Monday, Dec. 30, 1940

Sentimental Bundle

WILL You MARRY ME?--Edifed by Helena Scheu-Riesz--Island Workshop Press ($ 1.50).

Jacketed in speckled Biedermeier wallpaper, Will You Many Me? is a little bundle of letters of proposal rifled from the dim attic of the past. It makes a sentimental hour's reading less jumbled and so more satisfying than M. Lincoln Schuster's recent 563-page Treasury of the World's Great Letters. Editor Frau Scheu-Riesz groups her letters according to the architectural styles of their periods (Baroque, Rococo, Colonial, etc.) which she thinks they mirror. Scraps from the bundle:

Essayist Richard Steele to Mary Scurlock (1707): ". . . You must give me either a fan, a mask or a glove you have worn, or I cannot live. . . ." Biographer James Boswell to Isabella de Zuylen (1764): "You have fine talents of one kind; but are you deficient in others? Do you think your reason is as distinguished as your imagination? Believe me, Zelide, it is not. Believe me and endeavor to improve. . . ." (She rejected him.) Field Marshal Gebhard von Bliicher to one Frau von S. (1795): "I can't enter upon any marriage which does not make provision for my old age and for the welfare of my children. ... I am aware, dear lady, that you are the possessor of a considerable income. . . ." The Duke of Sussex, son of George III, to Lady Augusta Murray (1820): ". . . By all that is holy, till I am married I will eat nothing."

Frau Helene Scheu-Riesz (pronounced Shoy-Reese) began her literary career in Vienna, age 18, with translations of Elizabeth Barrett Browning.

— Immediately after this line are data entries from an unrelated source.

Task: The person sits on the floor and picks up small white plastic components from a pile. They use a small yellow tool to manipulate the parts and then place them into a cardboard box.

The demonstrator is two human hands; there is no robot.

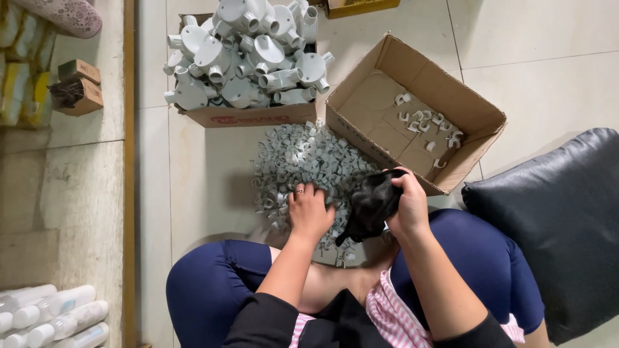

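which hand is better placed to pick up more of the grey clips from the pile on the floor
Left, probably. The left hand already rests palm-down on the pile of grey clips with nothing in it, while the right hand is closed on a black bag beside the open cardboard box.

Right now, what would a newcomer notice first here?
A grey pile of clips on the floor, with the left hand pressed on it and the right hand gripping a black cloth. Behind it, a box of white fittings, beside a nearly empty carton.
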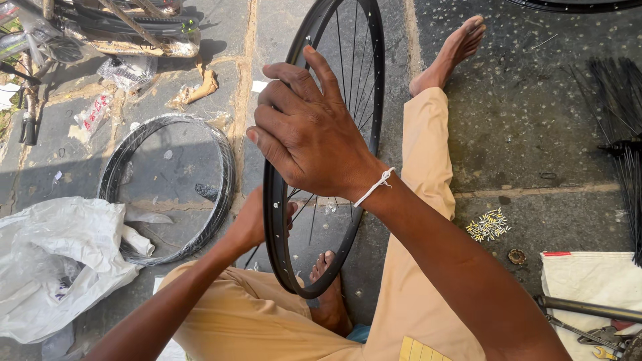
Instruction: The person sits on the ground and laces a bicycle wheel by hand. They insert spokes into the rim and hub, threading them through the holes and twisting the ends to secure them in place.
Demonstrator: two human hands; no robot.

She also wrote a novel, Der Revolutionaer, which came out spang during the 1918 revolution, had quite a succes d'estime. The Scheu-Rieszes have long mixed politics and publishing. Her husband, who died before the Anschluss, published some 200 children's books from different languages in an effort to broaden the viewpoint of Viennese primary school children, who were using "dreadfully nationalistic" primers. In off hours Frau Scheu-Riesz organized a kind of socialist salon where she mixed left social democrats, right social democrats, reformers, Communists and Nazis. Most of her guests have since "gone to camp," as she puts it--concentration camp, of course.

Frau Scheu-Riesz came to the U. S. in 1936, began organizing the Island Workshop Press Cooperative last summer. It is composed of people who spend July and August "cooperating" on Ocracoke Island, N. C. One is a Cherokee Indian chief. An other is Blanche C. Weill, whose Through Children's Eyes, "the story of the 'naughty' child and the timid child, told by themselves," was published the same day as Will You Marry Me? A newer cooperator is Robert Haven Schauffler, author of a standard life of Beethoven. The cooperative offers courses in art, literature, creative writing, radio-script writing, Indian crafts, life saving. Through Children's Eyes and Will You Marry Me? are its first publishing venture.